My first thought was there she is, Hellcat. And then I took a picture. And sent it to my sister. Who texted “Put it in a blog!!!”

My daughter is a source of great entertainment. Right now she is hitting her head face first repeatedly into a pillow because she’s “so excited my friend’s coming over I just want to kill everybody” what?! My husband is sitting right in front of her, placidly searching contacts on his phone.

“Alice, calm down, you’re not a Korean dictator you’re a little girl.” She keeps hitting her head.

“Okay, you’re going to get a headache if you keep doing that.” (Later she does get a headache.) Obviously she stops eventually and moves on to refusing to change her shirt. She refuses to do a lot of things. Like wash her hair.
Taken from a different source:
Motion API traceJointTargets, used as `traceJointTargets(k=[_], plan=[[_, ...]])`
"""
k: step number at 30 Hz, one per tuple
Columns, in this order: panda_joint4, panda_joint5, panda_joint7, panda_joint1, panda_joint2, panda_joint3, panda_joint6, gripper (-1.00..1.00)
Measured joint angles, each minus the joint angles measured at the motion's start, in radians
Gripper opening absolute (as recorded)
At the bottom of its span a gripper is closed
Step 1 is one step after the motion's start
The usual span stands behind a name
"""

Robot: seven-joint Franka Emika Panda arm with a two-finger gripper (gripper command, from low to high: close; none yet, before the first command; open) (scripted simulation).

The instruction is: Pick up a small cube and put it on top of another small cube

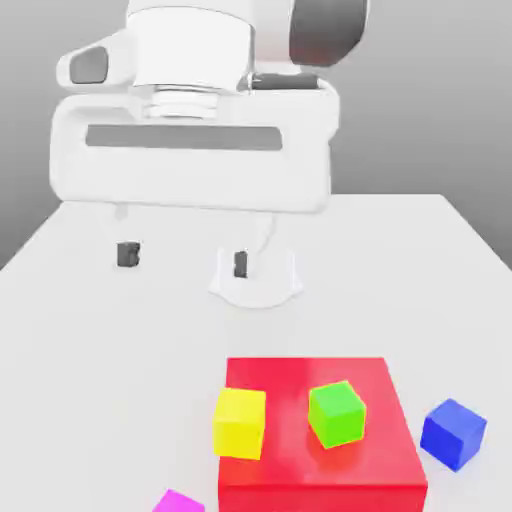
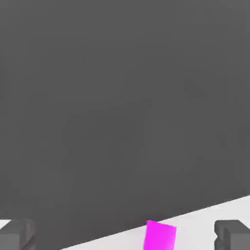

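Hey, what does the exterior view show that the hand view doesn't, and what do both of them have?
The exterior view alone has the red block carrying the yellow cube and the green cube, plus the blue cube on the table at its right. The hand view alone adds a dark backdrop. Both share the magenta cube and the open gripper, holding nothing.
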Motion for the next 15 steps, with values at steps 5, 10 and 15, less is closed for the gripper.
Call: traceJointTargets(k=[5,10,15], plan=[[0.003,0.009,0.040,-0.016,0.181,-0.008,0.054,0.00],[0.007,0.032,0.070,-0.029,0.362,-0.017,0.108,0.00],[0.035,0.046,0.075,-0.037,0.543,-0.015,0.222,0.00]])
Or brush her teeth unless she can wear her mittens. Or eat her toast unless I put chocolate on it (thank you Grandmommy.) She has her grandmother’s streak of stubbornness and it is truly a marvel. (You know it’s true Mom!) It manifests itself in all kinds of ways, lately she’s been debating me on every little thing. Earlier this morning was a perfect example. I’m drinking tea, and writing on my computer. Alice comes over wearing pink cat ears with bits of oatmeal on her shirt. She puts the ears on my head, (which I will forget about and later grandma will see me working and say “I love your ears.”) she then notices my tea.
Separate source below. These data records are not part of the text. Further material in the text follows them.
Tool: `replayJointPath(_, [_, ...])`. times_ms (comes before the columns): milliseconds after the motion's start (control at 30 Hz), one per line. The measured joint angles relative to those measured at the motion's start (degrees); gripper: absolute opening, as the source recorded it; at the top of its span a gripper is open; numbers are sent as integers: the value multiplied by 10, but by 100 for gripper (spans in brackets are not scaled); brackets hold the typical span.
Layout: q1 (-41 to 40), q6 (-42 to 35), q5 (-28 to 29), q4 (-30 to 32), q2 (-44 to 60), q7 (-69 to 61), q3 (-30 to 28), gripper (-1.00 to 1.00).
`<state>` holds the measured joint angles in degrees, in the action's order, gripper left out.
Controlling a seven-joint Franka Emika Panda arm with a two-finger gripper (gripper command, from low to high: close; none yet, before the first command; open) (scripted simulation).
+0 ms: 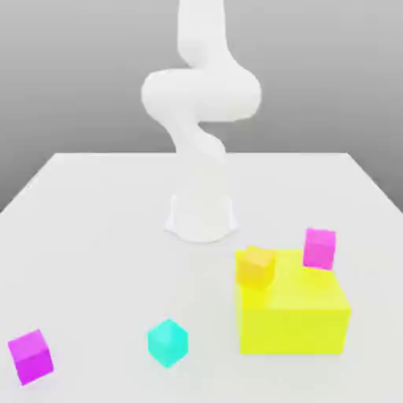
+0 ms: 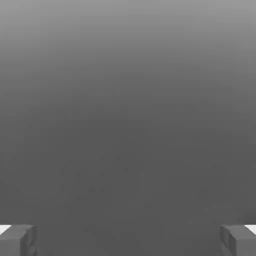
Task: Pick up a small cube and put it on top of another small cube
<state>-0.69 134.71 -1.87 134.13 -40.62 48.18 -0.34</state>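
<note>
The cyan cube (image 1: 167, 341) sits on the white table (image 1: 94, 236), near the front edge, just off the exterior view's left of the large yellow block (image 1: 293, 313) and apart from it. The small orange-yellow cube (image 1: 256, 265) rests on that block's top, at its back corner on the exterior view's left, a little tilted. One magenta cube (image 1: 319, 248) stands at the block's far back corner on the exterior view's right — another magenta cube (image 1: 31, 356) lies well away, at the table's front on the exterior view's left. The white arm (image 1: 201, 102) rises from its base behind the block. In the hand view the gripper (image 2: 128, 240) has its grey fingertips (image 2: 17, 240) spread wide — nothing between them.
</note>
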Motion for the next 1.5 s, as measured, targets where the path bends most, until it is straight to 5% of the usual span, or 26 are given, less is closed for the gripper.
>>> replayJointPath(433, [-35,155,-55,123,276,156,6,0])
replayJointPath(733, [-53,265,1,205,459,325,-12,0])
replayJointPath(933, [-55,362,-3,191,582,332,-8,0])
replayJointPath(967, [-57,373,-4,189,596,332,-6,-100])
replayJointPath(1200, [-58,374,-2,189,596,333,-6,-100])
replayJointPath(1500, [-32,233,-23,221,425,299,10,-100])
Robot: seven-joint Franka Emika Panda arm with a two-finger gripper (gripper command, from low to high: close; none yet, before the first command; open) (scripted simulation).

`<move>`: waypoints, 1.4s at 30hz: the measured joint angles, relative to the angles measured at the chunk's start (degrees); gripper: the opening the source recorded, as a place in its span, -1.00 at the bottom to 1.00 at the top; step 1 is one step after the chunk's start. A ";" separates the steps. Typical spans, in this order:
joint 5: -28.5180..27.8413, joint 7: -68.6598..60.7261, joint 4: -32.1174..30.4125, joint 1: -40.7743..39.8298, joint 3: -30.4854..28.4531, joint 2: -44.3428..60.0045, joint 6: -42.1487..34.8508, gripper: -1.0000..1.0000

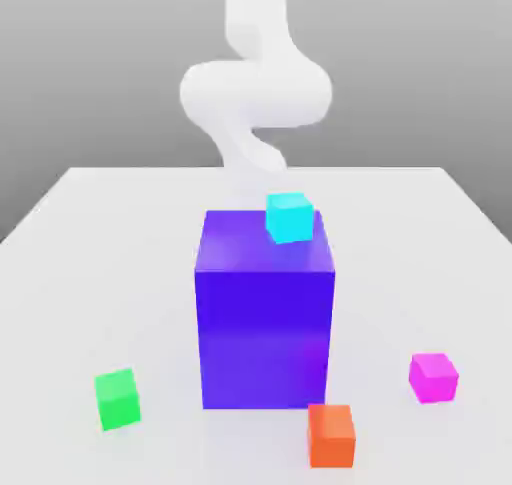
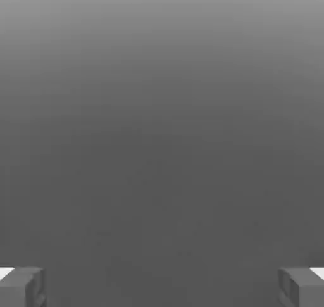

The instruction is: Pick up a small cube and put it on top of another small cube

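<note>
One small magenta-pink cube sits on the white table, toward the exterior view's right and near the front edge, standing free with bare surface all around it. Nothing touches it and nothing rests on it.

Three other small cubes are in the scene, one of each colour. An orange cube lies just in front of the big block, a little to the exterior view's left of the magenta one and nearer the camera; the two are near but apart. A green cube lies on the far side of the block, toward the exterior view's left, well apart from the magenta cube. A cyan cube rests on top of the single big blue-purple block, near that block's rear right corner and turned slightly off square to it.

The block stands upright at the middle of the table and hides whatever table lies directly behind it, along with the lower part of the arm. One white arm rises behind the block; its form is pale and soft against the grey backdrop, its top is cut off by the frame, and its lower end disappears behind the cyan cube and the block.

In the hand view the gripper shows as two grey fingertips at opposite corners of the frame, both cut off by the edge. The jaws stand wide apart with nothing between them, and beyond them lies only plain grey.
</note>
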 joint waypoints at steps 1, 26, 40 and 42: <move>-0.32 1.35 -0.81 -0.12 1.41 2.24 1.14 0.00; -15.86 36.46 -17.00 9.44 19.91 53.52 27.83 0.00; -22.41 41.65 -15.53 14.54 13.56 59.68 32.31 -1.00; -18.47 38.66 -16.42 12.21 16.73 56.39 30.01 -1.00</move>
“Is that milk?” Enquiry opened.

“No, it’s tea.” First response.

“Well it looks like milk.” Obvious distrust, rebuttal to first response, argument begun.
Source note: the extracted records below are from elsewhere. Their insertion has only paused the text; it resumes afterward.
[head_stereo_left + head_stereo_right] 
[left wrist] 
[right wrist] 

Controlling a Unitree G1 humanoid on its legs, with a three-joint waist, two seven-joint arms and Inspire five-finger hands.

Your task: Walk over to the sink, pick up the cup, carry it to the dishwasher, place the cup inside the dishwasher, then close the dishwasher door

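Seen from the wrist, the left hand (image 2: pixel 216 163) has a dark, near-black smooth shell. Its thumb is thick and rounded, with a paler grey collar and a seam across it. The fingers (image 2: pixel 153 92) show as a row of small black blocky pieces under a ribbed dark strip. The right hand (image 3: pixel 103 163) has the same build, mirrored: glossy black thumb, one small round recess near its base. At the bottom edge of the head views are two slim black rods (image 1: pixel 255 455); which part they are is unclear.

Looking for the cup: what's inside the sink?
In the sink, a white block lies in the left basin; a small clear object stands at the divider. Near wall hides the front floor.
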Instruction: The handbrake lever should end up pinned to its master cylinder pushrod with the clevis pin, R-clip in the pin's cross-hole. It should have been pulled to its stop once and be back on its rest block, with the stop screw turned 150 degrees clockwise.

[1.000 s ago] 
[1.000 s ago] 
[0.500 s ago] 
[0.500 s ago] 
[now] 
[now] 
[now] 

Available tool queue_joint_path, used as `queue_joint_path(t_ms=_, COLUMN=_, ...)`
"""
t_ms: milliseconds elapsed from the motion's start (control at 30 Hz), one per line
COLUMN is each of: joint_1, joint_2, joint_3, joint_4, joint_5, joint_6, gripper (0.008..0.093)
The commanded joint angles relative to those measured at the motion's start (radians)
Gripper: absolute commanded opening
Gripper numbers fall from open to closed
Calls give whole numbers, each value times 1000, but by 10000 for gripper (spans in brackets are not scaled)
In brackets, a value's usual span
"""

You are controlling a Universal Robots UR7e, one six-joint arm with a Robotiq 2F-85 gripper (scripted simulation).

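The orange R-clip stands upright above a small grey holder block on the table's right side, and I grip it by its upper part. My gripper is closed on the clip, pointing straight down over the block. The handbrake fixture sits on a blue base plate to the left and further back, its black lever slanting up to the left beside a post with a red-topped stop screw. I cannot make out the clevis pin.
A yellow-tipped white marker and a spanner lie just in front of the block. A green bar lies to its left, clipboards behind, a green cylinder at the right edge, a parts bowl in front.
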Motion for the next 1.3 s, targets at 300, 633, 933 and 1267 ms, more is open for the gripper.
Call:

“It’s tea with milk in it.” Easy explanation, expectation of argument won.

“It smells like tea and butter.” Observation, another rebuttal.

“There’s no butter in it.” Denial of strangeness, patience beginning to wane.

“It smells like there’s butter in it.” Suspicion.

“There’s not butter in the tea.” Emphatic denial, humorousness of conversation noticed.

“I’m just telling you the truth, there’s butter in that tea.” Conclusion reached, enquiry completed. Not sure what happened.

She’s like a tiny Perry Mason confident in her assessments of the world at large. Many days I wish I had her spirited confidence and I remind myself not to do anything to crush it. So often as parents we want to mould and transform our children into our idea of who they should be, forgetting to enjoy who they are. Because really this is not my first rodeo, I’ve been hazed by Alice’s two older brothers. They taught me that regardless of what the rest of the world has to say about it they are themselves and no amount of pushing them to assimilate and minimize their true natures is going to work. If you want a successful child, let them be who they are and do what they love. It’s so much easier because in the long run they’ll likely end up there anyways and you want to be a part of their lives. Nothing breaks the heart more than when a child grows up and rejects their parents. For all the little Hellcats out there, we love your spirit, take us with you when you reach the stars.

Pink and Black and Blue

The black and blue of girlhood
The lies and broken places
The ferocious hugs- don’t let me go
The hilarity of being assigned pink-
A weak, simpering color.
As my daughter stands screaming,
Both hands in fists, naked…
I think not pink, definitely not pink.
I had a thought to mould her into some kind of idyllic princess.
It’s laughable as she covers herself in crayola tiger stripes and roars at me from the dining room table.
As if to say “just try and tame this wild thing”
No my love. I wouldn’t change a thing. You are at your most beautiful.
Ah, the irony of a black and blue girlhood surrounded by pink and purple toys.

Kimkoa 2018

 

 

Author: bravelybipolargirl

I’m a writer and stay-home mother of three. I live with my husband, mother and 4 1/2 year old daughter in Wasilla, Alaska. My two teenage sons 14 and 16 spend summers and holidays with us. I am diagnosed bipolar 1 with psychotic features and my mission is to eradicate the stigma of mental illness in our society.